Fe3O4 Nanoparticles Embedded in Pectin–Doxorubicin Composites as pH-Responsive Nanoplatforms for Tumor Diagnosis and Therapy by T1-Weighted Magnetic Imaging

Abstract

Multifunctional nanomaterials with diagnostic and therapeutic capabilities offer promising customized nanomedicines for cancers. However, achieving good execution of these functions in vivo employing a single nanoframework remains challenging, and only a few of these magnetic nanocarriers have been validated for clinical use. In this study, based on biocompatibility and remarkable multifunctionalities, we describe a novel approach to synthesize small Fe3O4 nanoparticles conjugated with natural polysaccharide pectin and assembled into a pH-responsive T1-weighted magnetic resonance imaging contrast agent, Fe3O4@PD, for better chemotherapeutic efficacy.

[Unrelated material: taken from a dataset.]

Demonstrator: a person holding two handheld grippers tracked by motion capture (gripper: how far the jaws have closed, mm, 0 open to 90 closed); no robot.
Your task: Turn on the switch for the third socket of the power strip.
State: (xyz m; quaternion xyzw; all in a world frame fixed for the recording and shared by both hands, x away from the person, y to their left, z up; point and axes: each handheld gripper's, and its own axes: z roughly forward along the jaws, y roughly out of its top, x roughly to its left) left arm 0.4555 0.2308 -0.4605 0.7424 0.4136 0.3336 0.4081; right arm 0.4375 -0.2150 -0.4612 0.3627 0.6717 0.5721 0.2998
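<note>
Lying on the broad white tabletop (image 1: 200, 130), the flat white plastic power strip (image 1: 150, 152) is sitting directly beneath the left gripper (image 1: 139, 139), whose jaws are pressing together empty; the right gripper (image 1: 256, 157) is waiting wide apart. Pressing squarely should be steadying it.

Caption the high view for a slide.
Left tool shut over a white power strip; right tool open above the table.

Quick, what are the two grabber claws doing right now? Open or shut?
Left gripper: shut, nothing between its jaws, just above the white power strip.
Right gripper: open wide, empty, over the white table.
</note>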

In vitro studies revealed that the conjugated doxorubicin (DOX) was quickly released in the tumor microenvironment by cleavage of the acid-sensitive acylhydrazone bond at a release rate of 89.72% and exerted a considerable inhibitory effect on breast cancer cells. In vivoT1-weighted images of mice showed that Fe3O4@PD displayed darkening to brightening contrast enhancement at tumor sites, and the relative signal-to-noise ratio of the tumor site reached its maximum (increased to about 2.27-fold) for distinguishing the normal and tumor tissues. Thus, this Fe3O4@PD-based system has the potential to be a multifunctional nanodrug delivery system, and as a smart theragnostic platform, it has broad application prospects in clinical and biological works, such as cell-based diagnostics and in vivo medication monitoring.